Unfortunately, a crucial scene on the beach brings the film back down. In earlier scenes, you can see the young actors drawing from wells of personal emotion, but the pair's bad dancing and stiff intimacy feels as choreographed as an action fight scene. It may be looked down on these days to refer to The Graduate, but Ben Braddock banging his head against the wall is unplanned and alive in a way that Sam and Suzy's interactions are not. It's the one moment in the movie that screams to be hesitant, anxious, and intense, but Anderson's mannered style overwhelms it.
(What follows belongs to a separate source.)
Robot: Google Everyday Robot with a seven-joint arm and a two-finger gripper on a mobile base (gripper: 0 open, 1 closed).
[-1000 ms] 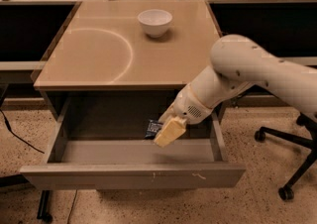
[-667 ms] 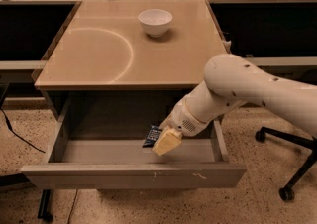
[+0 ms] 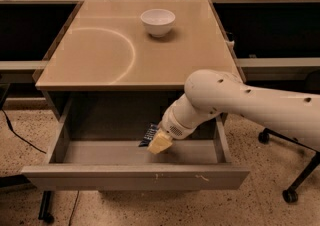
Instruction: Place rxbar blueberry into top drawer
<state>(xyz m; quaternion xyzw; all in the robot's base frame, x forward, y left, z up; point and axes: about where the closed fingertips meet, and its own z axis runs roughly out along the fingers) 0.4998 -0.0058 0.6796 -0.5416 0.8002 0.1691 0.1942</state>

Elsewhere, most of the adults are also carefully following orders. Bruce Willis plays Captain Sharp as a tired, lonely man, and although his subtlety is appreciated, it almost feels like a waste to put Bruce Willis in an Anderson film and allow him to be so low-key as to drop beneath Anderson's goofy sense of humor. Murray and McDormand are mostly wasted in small roles that are meant to reflect the future Sam and Suzy should see on the horizon but refuse to, which would be optimistic if the characters weren't such a drag. The two standouts are Edward Norton, as a cheery Khaki Scout Master who seems energized by Sam's escape, and Bob Balaban as a narrator / host who pops up around the island to inform the viewer of an impending storm.
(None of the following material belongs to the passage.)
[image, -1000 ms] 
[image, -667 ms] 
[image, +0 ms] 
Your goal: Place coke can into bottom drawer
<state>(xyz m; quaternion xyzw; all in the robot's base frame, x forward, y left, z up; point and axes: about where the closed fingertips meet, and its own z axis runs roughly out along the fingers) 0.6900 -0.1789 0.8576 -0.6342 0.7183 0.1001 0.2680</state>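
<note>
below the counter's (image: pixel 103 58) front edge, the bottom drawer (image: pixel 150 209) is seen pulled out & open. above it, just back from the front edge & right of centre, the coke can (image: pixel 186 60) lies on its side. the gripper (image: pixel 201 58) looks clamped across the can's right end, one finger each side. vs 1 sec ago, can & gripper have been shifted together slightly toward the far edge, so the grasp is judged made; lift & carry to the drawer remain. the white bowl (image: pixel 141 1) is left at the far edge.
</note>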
Prison-escape-style hijinks with the Khaki Scouts and some additional familiar faces help make the second half of the movie fun, but Moonrise Kingdom never fully regains the spark from the first 30 minutes, much less the full-fledged liveliness of Anderson's earlier films. It's hard to argue that a filmmaker should not be allowed to realize their vision as close to what they pictured as possible, and the ease with which Anderson does this is admirable, but for a film about the recklessness of youth and the exhilaration of young love, Moonrise Kingdom mostly reflects the formality of adults.